Monday 10 February

Every month, Lusikisiki Village Clinic serves up to 8,500 people in the OR Tambo District of the Eastern Cape. At the beginning of 2013, the Eastern Cape Department of Health moved the clinic from a building in central Lusikisiki to a plot of dirt on the outskirts of town.

It threw up some tents and a mobile unit and walked away.

Five months later – and despite TAC and SECTION27 drawing the situation to the attention of the MEC, the Minister and the media – there is no electricity. Running water is scarce and unreliable. People queue for hours in the hot sun or rain. The only toilet is a pit latrine perched above a steep embankment; one nurse broke her arm climbing up it. The pit latrine is full and maggots crawl around the rim of the toilet seat – people rather relieve themselves in the bush.

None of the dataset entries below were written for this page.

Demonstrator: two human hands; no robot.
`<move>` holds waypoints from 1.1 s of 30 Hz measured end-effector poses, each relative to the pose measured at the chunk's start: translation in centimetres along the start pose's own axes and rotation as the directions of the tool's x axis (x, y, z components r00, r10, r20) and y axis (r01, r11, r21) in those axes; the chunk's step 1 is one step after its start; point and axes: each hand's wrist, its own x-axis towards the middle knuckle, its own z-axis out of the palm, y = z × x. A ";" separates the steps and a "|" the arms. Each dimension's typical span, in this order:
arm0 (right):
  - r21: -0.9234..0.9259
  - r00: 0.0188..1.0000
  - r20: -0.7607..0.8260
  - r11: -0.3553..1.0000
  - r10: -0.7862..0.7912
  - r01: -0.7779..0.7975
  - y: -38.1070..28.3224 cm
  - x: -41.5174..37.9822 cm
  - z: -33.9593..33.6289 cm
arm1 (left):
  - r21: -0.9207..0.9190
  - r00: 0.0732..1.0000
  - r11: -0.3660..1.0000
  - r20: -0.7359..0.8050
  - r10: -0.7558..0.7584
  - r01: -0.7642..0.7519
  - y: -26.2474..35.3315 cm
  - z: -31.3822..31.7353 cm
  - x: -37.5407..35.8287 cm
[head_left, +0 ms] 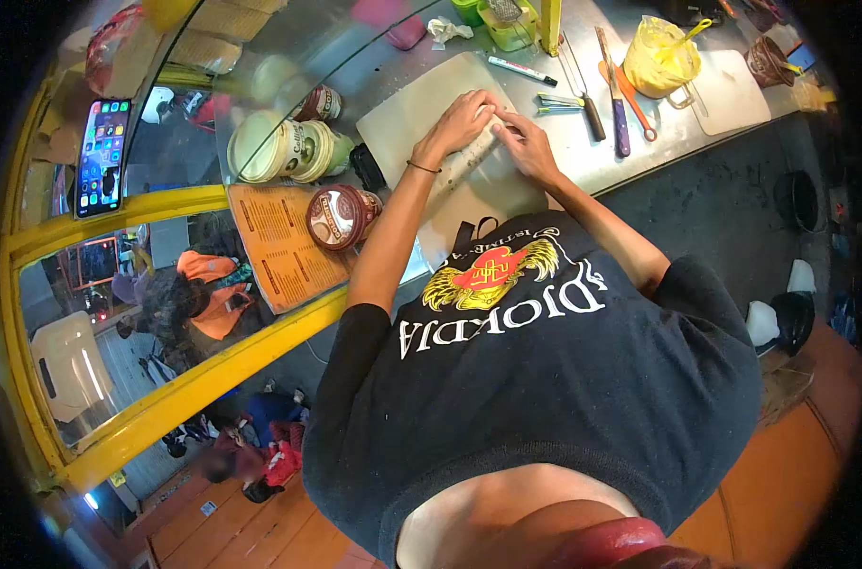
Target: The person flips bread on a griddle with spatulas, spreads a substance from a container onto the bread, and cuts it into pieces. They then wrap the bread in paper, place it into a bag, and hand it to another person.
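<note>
A pale, speckled roll-shaped item lies on a light board on the metal counter. My left hand, with a thin dark band at the wrist, is curved over its far part. Bent fingers of my right hand press against its right side, and the fingertips of both hands meet near its far end. The palms and part of the roll are hidden. Just beyond the board lies a marker; a bundle of thin green-and-white strips is to the right.
Knives, an orange utensil, a yellow-filled container and a white board are at right. Tubs, a brown-lidded jar and a menu sheet are left, beside a yellow frame and phone. People are visible beyond.
</note>
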 end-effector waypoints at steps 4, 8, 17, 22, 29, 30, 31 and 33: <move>-0.283 0.995 -0.094 0.959 -0.014 -0.014 1.8 0.7 0.1 | 0.293 0.973 0.938 -0.080 0.217 -0.185 0.0 0.1 0.1; -0.390 0.991 -0.095 0.920 -0.090 0.046 2.9 1.6 0.1 | 0.280 0.987 0.947 0.007 0.159 -0.155 0.1 0.0 0.2; 0.180 0.970 0.140 0.959 0.197 -0.220 1.7 3.0 -1.8 | 0.037 0.989 0.992 0.075 -0.125 0.122 0.7 -0.3 1.2; -0.771 0.946 0.154 0.564 -0.286 0.296 2.6 4.1 -7.9 | 0.064 0.993 0.992 0.027 -0.113 0.111 1.8 -0.2 1.1; -0.427 0.980 0.146 0.884 -0.137 0.188 2.5 4.3 -8.5 | 0.037 0.981 0.984 0.080 -0.176 0.174 1.6 -0.3 0.9; -0.350 0.964 0.267 0.932 0.005 0.092 2.0 4.5 -8.3 | 0.046 0.982 0.985 0.079 -0.170 0.167 1.7 -0.5 1.4; -0.291 0.931 0.365 0.951 0.008 0.106 1.4 4.2 -8.0 | 0.031 0.988 0.990 0.068 -0.141 0.140 1.6 -0.4 1.3; -0.397 0.896 0.423 0.861 -0.136 0.318 1.5 3.5 -6.7 | 0.019 0.990 0.993 0.076 -0.117 0.116 1.5 0.1 1.0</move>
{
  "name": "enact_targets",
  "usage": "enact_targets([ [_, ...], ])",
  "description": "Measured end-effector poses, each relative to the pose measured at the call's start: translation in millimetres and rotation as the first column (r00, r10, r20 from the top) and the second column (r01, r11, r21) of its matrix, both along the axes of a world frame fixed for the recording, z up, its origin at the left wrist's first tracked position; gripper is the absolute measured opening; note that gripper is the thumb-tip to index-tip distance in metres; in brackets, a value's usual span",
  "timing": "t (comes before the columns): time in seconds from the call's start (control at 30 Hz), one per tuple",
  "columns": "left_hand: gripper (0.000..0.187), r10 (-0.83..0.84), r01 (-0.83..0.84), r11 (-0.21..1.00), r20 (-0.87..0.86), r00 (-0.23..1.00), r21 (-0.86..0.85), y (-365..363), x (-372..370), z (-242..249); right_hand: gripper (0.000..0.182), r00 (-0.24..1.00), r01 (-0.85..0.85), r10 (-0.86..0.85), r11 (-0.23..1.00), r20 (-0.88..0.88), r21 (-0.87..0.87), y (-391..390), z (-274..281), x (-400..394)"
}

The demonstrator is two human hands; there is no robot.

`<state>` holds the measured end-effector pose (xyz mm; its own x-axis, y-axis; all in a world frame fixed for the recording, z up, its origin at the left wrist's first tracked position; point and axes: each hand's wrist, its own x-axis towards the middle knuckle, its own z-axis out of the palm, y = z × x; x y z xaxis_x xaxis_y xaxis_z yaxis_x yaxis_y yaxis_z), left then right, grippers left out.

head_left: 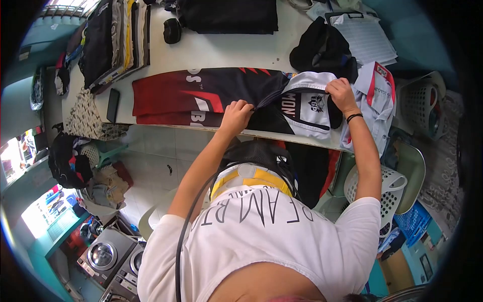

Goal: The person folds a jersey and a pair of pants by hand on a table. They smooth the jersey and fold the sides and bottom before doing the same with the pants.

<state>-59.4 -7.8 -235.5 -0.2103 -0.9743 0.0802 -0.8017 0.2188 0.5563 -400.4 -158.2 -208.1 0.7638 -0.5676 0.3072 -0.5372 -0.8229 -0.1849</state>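
Note:
A red and black jersey (pixel 171 95) with white lettering lies folded lengthwise along the table's near side, its white collar end (pixel 313 105) with a printed logo toward the right. My left hand (pixel 236 117) has its fingers closed on the dark edge of the jersey near its middle. At the collar end, my right hand (pixel 342 94) pinches the white and black neckline. Between both hands the neck opening is spread, and part of the inside shows. A grey and white shirt (pixel 375 100) with red trim lies just right of my right hand.
A stack of folded clothes (pixel 118 40) stands at the table's left, near a phone (pixel 113 105) and a patterned cloth (pixel 90 113). Folded black fabric (pixel 226 15), a dark garment (pixel 322 48) and a clipboard (pixel 362 32) lie farther back. White baskets (pixel 422 103) flank the right side.

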Motion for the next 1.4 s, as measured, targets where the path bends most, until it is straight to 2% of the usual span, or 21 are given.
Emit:
enact_targets([
  [0.1,0.024,-0.063,0.050,0.990,0.092,0.994,0.133,5.8,3.0,-10.8,0.012,0.993,0.113,-0.112,0.994,0.018,-0.003,5.9,-6.9,1.9],
  [0.2,0.029,-0.080,0.080,0.988,-0.002,0.997,0.135,10.6,15.8,-12.0,0.012,0.979,0.193,-0.189,0.980,-0.073,0.055,9.9,-13.6,3.6],
  [0.27,0.033,-0.036,0.055,0.996,-0.233,0.972,0.073,14.1,28.3,-0.3,0.017,0.960,0.256,-0.230,0.951,-0.157,0.172,15.1,-18.4,6.2],
  [0.33,0.033,0.129,-0.138,0.990,-0.222,0.967,-0.029,18.7,67.3,0.2,0.022,0.894,0.375,-0.290,0.901,-0.341,0.218,26.4,-16.0,10.0],
  [0.37,0.030,0.266,-0.271,0.945,-0.054,0.963,-0.183,21.7,90.0,12.2,0.027,0.829,0.461,-0.342,0.866,-0.443,0.195,34.1,-5.6,19.1],
  [0.4,0.025,0.418,-0.424,0.873,-0.078,0.905,-0.242,27.4,120.8,7.2,0.027,0.832,0.454,-0.334,0.869,-0.443,0.197,44.6,6.2,34.1],
  [0.43,0.020,0.567,-0.581,0.778,-0.133,0.813,-0.237,35.0,151.4,4.8,0.029,0.867,0.451,-0.393,0.880,-0.307,0.146,56.0,18.8,54.7],
  [0.47,0.017,0.774,-0.790,0.592,-0.160,0.613,-0.159,44.3,179.8,1.1,0.030,0.885,0.455,-0.437,0.885,-0.162,0.097,66.6,28.0,76.1],
  [0.53,0.019,0.940,-0.949,0.314,-0.139,0.313,-0.018,60.8,250.0,-16.9,0.034,0.960,0.256,-0.279,0.877,-0.001,0.407,90.2,19.6,119.4],
  [0.6,0.031,0.957,-0.959,0.105,-0.288,0.026,0.265,89.6,354.9,-99.3,0.033,0.983,0.155,-0.182,0.884,0.018,0.441,113.7,18.1,170.2],
  [0.67,0.045,0.865,-0.780,0.081,-0.432,-0.254,0.620,75.4,350.1,-50.9,0.030,0.971,0.234,-0.225,0.851,-0.076,0.471,129.2,-0.2,199.9],
  [0.8,0.058,0.942,-0.756,0.123,-0.315,-0.115,0.643,54.5,375.0,-52.8,0.019,0.921,0.338,-0.388,0.834,0.029,0.437,143.7,-43.0,213.3],
  [0.87,0.063,0.985,-0.814,0.049,-0.164,-0.057,0.578,48.7,381.6,-54.5,0.016,0.906,0.371,-0.421,0.833,0.035,0.410,144.8,-38.9,216.9],
  [1.0,0.063,0.956,-0.869,0.008,-0.260,-0.139,0.494,49.1,379.0,-45.3,0.014,0.867,0.385,-0.485,0.799,0.116,0.462,140.5,-4.9,220.0],
  [1.07,0.059,0.847,-0.845,0.072,-0.480,-0.229,0.530,50.5,363.1,-17.2,0.014,0.833,0.422,-0.526,0.804,0.170,0.418,143.7,14.6,219.9],
  [1.23,0.056,0.909,-0.820,0.149,-0.402,-0.105,0.552,75.4,371.3,-41.2,0.018,0.896,0.375,-0.444,0.770,0.012,0.516,157.2,11.1,205.5],
  [1.27,0.056,0.931,-0.826,0.127,-0.352,-0.091,0.549,74.9,371.5,-46.8,0.020,0.860,0.400,-0.500,0.785,0.104,0.474,147.1,6.3,197.3],
  [1.3,0.056,0.934,-0.822,0.135,-0.349,-0.081,0.553,74.2,372.5,-51.9,0.022,0.777,0.492,-0.595,0.778,0.206,0.390,132.9,4.0,182.9],
  [1.33,0.055,0.971,-0.921,0.141,-0.232,0.057,0.364,75.8,377.0,-60.3,0.025,0.495,0.675,-0.843,0.526,0.211,0.517,123.5,-10.4,162.5],
  [1.37,0.054,0.983,-0.971,0.178,-0.081,0.167,0.157,77.0,377.3,-65.0,0.031,0.303,0.842,-0.927,0.369,0.221,0.395,102.0,-11.5,139.4],
  [1.4,0.054,0.982,-0.969,0.187,-0.072,0.178,0.159,73.4,367.7,-61.7,0.037,0.090,0.932,-0.954,0.182,0.285,0.314,82.7,-31.2,106.9],
])
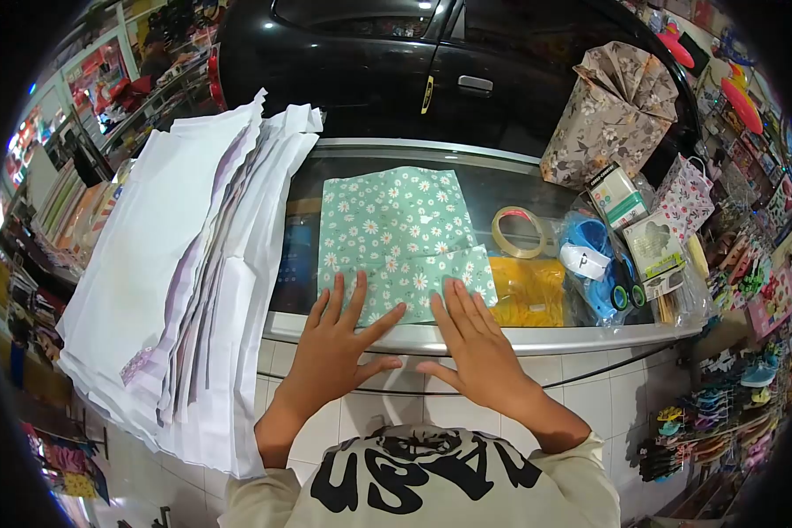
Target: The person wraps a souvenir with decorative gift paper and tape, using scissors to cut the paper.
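Note:
A green sheet with white daisies lies on the glass-topped counter, its lower part folded over in a flap. My left hand rests at the sheet's lower left edge, fingers spread. At the lower right edge, my right hand lies flat with its fingers on the flap and its thumb apart. Neither hand grips anything. Just right of the sheet are a roll of clear tape and a yellow plastic-wrapped packet.
White paper sheets are stacked at left, overhanging the counter. At right lie blue tape, scissors, small boxes and a floral paper bag. A black car stands behind; a rack of goods is at far right.

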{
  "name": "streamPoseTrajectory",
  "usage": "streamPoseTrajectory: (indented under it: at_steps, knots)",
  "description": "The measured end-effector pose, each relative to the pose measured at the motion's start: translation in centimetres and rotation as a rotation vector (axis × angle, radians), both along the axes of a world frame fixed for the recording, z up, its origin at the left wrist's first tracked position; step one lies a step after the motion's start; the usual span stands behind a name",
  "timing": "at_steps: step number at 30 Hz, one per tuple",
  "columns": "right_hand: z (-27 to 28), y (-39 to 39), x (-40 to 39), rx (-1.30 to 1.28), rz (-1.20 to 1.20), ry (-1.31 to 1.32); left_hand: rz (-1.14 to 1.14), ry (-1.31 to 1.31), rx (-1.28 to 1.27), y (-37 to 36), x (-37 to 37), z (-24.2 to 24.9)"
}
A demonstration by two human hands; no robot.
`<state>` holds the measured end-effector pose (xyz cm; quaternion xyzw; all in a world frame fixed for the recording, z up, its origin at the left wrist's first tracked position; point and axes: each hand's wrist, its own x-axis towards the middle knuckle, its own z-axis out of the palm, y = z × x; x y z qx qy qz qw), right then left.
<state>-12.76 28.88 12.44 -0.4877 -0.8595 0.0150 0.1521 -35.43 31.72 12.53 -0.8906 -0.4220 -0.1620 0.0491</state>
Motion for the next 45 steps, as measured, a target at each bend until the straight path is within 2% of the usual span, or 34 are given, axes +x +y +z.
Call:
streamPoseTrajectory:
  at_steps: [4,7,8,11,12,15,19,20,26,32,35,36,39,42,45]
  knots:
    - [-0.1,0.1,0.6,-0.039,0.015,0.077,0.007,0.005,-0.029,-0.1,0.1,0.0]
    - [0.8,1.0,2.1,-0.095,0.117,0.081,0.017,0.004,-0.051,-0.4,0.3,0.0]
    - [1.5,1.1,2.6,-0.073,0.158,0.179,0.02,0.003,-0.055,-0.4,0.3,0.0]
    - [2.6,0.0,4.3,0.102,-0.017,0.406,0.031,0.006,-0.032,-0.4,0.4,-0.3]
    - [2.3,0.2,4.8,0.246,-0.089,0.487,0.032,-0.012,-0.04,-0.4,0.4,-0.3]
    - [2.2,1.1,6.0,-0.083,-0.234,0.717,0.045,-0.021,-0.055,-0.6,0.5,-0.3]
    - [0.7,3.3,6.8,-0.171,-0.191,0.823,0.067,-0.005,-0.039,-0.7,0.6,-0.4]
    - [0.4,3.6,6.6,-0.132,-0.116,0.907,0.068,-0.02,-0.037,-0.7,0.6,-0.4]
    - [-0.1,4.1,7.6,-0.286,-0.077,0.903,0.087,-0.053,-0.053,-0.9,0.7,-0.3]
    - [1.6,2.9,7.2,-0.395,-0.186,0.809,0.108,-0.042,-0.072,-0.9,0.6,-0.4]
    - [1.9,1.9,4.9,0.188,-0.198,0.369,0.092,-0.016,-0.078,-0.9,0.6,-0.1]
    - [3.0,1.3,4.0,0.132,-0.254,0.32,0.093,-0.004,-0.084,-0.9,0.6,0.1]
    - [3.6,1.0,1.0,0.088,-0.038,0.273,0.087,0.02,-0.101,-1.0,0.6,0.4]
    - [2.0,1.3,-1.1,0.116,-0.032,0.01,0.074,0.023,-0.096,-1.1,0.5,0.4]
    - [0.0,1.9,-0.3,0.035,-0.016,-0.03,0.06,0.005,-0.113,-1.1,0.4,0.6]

Everyone can watch them, but it’s still better than the pit latrine.

There’s also no privacy in the tents—anyone in the tent or queue can hear everything said to the nurses. People have two choices: disclose their personal medical issues publicly or forgo medical consultation at Village Clinic. Some choose not to discuss conditions like HIV or sexually transmitted infections.

The HIV support group, which once thrived at the clinic’s old location, now meets in a patch of dirt out in the open. If you attend the support group, you tell your HIV status to the world. Attendance has petered out and the support group has all but collapsed.

Because there is no private consultation area, nurses cannot screen for things like sexually transmitted infections. Instead, nurses prescribe medication on the basis of whispered descriptions of symptoms. Sadly, the medication is often unavailable.

Frequent stockouts of essential medicines force patients to return again and again inquiring after medicines like ARVs and antibiotics. Improper storage facilities mean that medicines requiring cold storage are kept in a coolerbox and other medication bakes in the mobile unit. Condoms in visibly damp boxes steam in the sunlight. Large letters on the boxes say, “Store in a cool dry place. Keep away from sunlight”. It’s an instruction the nurses can’t follow—space won’t allow.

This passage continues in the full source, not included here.